WHAT TO DO:
Please reproduce the data exactly, excluding any pictures it contains.
──────── SUPPLIED DATA ────────
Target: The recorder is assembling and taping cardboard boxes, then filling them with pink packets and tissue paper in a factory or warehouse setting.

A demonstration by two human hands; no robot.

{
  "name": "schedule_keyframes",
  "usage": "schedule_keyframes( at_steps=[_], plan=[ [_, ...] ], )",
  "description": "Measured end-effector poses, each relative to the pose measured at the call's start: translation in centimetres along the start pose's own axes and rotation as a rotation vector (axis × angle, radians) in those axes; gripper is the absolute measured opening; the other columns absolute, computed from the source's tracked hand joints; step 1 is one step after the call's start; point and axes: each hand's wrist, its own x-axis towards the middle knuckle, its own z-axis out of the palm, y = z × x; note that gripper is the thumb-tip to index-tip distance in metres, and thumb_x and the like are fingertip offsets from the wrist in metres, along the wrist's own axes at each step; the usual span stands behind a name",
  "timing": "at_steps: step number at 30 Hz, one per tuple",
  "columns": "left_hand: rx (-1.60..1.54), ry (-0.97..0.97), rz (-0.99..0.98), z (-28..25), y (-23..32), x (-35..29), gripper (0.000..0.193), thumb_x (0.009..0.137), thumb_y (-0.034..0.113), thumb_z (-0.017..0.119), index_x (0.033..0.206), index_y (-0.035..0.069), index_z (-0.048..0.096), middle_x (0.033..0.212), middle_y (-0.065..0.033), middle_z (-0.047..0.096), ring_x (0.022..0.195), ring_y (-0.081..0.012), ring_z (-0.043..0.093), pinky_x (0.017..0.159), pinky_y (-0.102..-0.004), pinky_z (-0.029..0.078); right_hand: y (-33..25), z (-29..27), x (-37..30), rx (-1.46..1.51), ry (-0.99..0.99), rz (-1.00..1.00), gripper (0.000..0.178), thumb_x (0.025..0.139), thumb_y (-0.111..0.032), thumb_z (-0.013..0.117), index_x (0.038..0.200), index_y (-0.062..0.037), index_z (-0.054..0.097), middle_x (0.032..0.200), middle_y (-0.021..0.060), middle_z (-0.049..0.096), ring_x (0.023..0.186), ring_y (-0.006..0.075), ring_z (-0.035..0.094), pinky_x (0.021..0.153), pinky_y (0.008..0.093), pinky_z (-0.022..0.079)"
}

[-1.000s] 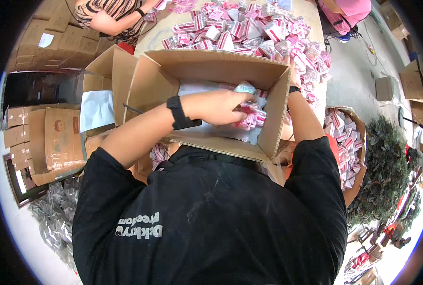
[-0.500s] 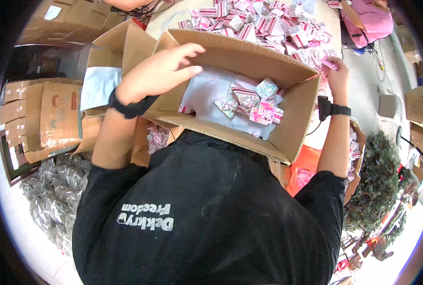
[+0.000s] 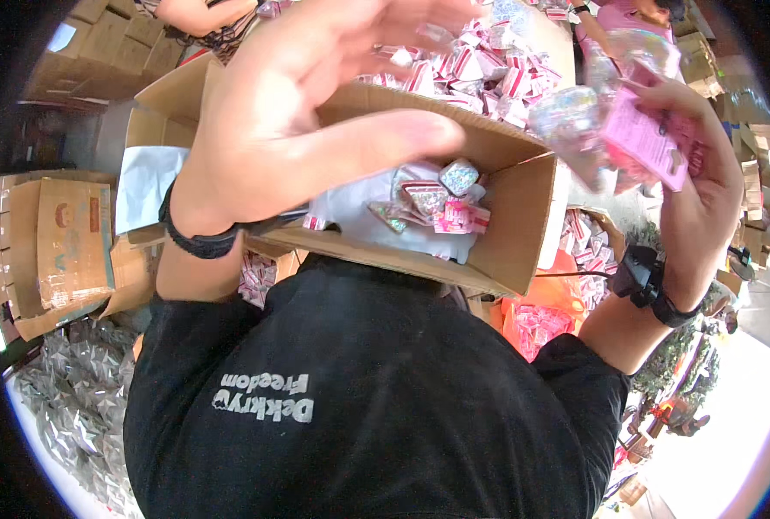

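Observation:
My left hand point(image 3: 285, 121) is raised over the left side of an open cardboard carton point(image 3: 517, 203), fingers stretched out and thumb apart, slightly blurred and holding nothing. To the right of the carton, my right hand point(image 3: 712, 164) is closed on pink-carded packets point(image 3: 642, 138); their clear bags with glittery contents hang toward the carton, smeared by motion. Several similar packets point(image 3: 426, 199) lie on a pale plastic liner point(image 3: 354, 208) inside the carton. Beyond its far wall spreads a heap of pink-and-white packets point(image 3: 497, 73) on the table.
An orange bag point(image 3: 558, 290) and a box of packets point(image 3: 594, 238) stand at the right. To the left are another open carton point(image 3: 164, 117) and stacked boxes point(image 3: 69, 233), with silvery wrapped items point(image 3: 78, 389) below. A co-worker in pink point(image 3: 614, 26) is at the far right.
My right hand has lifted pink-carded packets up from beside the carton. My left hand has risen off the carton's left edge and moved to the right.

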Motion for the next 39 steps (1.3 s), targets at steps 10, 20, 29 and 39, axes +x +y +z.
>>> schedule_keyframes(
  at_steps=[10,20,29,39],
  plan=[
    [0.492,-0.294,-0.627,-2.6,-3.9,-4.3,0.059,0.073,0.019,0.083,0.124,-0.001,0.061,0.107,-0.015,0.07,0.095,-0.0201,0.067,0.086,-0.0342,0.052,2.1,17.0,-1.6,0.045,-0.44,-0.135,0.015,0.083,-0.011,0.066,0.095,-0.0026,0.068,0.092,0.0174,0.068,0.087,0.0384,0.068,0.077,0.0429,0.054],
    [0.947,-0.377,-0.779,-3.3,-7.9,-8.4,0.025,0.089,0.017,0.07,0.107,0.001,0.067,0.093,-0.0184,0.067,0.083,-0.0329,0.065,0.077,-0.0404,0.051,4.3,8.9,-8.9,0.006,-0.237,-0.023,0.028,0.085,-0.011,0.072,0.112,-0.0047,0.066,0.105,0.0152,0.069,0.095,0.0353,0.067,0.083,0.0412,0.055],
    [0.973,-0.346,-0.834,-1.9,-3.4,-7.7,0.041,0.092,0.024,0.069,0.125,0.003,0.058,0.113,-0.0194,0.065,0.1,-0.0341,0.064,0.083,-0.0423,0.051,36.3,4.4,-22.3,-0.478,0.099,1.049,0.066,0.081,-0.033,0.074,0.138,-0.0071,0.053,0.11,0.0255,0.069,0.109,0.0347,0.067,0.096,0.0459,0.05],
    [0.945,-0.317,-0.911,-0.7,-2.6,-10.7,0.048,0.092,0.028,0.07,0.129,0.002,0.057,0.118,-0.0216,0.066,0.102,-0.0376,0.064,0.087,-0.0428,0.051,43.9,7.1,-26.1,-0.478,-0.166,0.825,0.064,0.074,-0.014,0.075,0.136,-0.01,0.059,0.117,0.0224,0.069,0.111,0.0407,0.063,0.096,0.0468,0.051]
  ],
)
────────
EXERCISE ANSWER:
Target: The recorder is assembling and taping cardboard boxes, then filling them with pink packets and tissue paper in a factory or warehouse setting.

A demonstration by two human hands; no robot.

{
  "name": "schedule_keyframes",
  "usage": "schedule_keyframes( at_steps=[_], plan=[ [_, ...] ], )",
  "description": "Measured end-effector poses, each relative to the pose measured at the call's start: translation in centimetres along the start pose's own axes and rotation as a rotation vector (axis × angle, radians) in those axes; gripper is the absolute measured opening; the other columns absolute, computed from the source's tracked hand joints; step 1 is one step after the call's start; point and axes: each hand's wrist, its own x-axis towards the middle knuckle, its own z-axis out of the palm, y = z × x; note that gripper is the thumb-tip to index-tip distance in metres, and thumb_x and the like are fingertip offsets from the wrist in metres, along the wrist's own axes at each step; the usual span stands behind a name",
  "timing": "at_steps: step number at 30 Hz, one per tuple",
  "columns": "left_hand: rx (-1.60..1.54), ry (-0.97..0.97), rz (-0.99..0.98), z (-28..25), y (-23..32), x (-35..29), gripper (0.000..0.193), thumb_x (0.009..0.137), thumb_y (-0.034..0.113), thumb_z (-0.017..0.119), index_x (0.033..0.206), index_y (-0.035..0.069), index_z (-0.048..0.096), middle_x (0.033..0.212), middle_y (-0.065..0.033), middle_z (-0.047..0.096), ring_x (0.022..0.195), ring_y (-0.081..0.012), ring_z (-0.043..0.093), pinky_x (0.017..0.159), pinky_y (-0.102..-0.004), pinky_z (-0.029..0.078); right_hand: y (-33..25), z (-29..27), x (-37..30), rx (-1.46..1.51), ry (-0.99..0.99), rz (-1.00..1.00), gripper (0.000..0.178), thumb_x (0.025..0.139), thumb_y (-0.111..0.032), thumb_z (-0.013..0.117), index_x (0.038..0.200), index_y (-0.062..0.037), index_z (-0.054..0.097), middle_x (0.032..0.200), middle_y (-0.021..0.060), middle_z (-0.049..0.096), ring_x (0.023..0.186), ring_y (-0.006..0.075), ring_z (-0.035..0.094), pinky_x (0.021..0.153), pinky_y (0.008..0.093), pinky_z (-0.022..0.079)"
}

[-1.000s] 
[-0.500s] 
[+0.000s] 

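Observation:
My left hand point(image 3: 285, 121) is raised over the left side of an open cardboard carton point(image 3: 517, 203), fingers stretched out and thumb apart, slightly blurred and holding nothing. To the right of the carton, my right hand point(image 3: 712, 164) is closed on pink-carded packets point(image 3: 642, 138); their clear bags with glittery contents hang toward the carton, smeared by motion. Several similar packets point(image 3: 426, 199) lie on a pale plastic liner point(image 3: 354, 208) inside the carton. Beyond its far wall spreads a heap of pink-and-white packets point(image 3: 497, 73) on the table.
An orange bag point(image 3: 558, 290) and a box of packets point(image 3: 594, 238) stand at the right. To the left are another open carton point(image 3: 164, 117) and stacked boxes point(image 3: 69, 233), with silvery wrapped items point(image 3: 78, 389) below. A co-worker in pink point(image 3: 614, 26) is at the far right.
My right hand has lifted pink-carded packets up from beside the carton. My left hand has risen off the carton's left edge and moved to the right.
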
Motion for the next 39 steps (1.3 s), targets at steps 10, 20, 29 and 39, axes +x +y +z.
>>> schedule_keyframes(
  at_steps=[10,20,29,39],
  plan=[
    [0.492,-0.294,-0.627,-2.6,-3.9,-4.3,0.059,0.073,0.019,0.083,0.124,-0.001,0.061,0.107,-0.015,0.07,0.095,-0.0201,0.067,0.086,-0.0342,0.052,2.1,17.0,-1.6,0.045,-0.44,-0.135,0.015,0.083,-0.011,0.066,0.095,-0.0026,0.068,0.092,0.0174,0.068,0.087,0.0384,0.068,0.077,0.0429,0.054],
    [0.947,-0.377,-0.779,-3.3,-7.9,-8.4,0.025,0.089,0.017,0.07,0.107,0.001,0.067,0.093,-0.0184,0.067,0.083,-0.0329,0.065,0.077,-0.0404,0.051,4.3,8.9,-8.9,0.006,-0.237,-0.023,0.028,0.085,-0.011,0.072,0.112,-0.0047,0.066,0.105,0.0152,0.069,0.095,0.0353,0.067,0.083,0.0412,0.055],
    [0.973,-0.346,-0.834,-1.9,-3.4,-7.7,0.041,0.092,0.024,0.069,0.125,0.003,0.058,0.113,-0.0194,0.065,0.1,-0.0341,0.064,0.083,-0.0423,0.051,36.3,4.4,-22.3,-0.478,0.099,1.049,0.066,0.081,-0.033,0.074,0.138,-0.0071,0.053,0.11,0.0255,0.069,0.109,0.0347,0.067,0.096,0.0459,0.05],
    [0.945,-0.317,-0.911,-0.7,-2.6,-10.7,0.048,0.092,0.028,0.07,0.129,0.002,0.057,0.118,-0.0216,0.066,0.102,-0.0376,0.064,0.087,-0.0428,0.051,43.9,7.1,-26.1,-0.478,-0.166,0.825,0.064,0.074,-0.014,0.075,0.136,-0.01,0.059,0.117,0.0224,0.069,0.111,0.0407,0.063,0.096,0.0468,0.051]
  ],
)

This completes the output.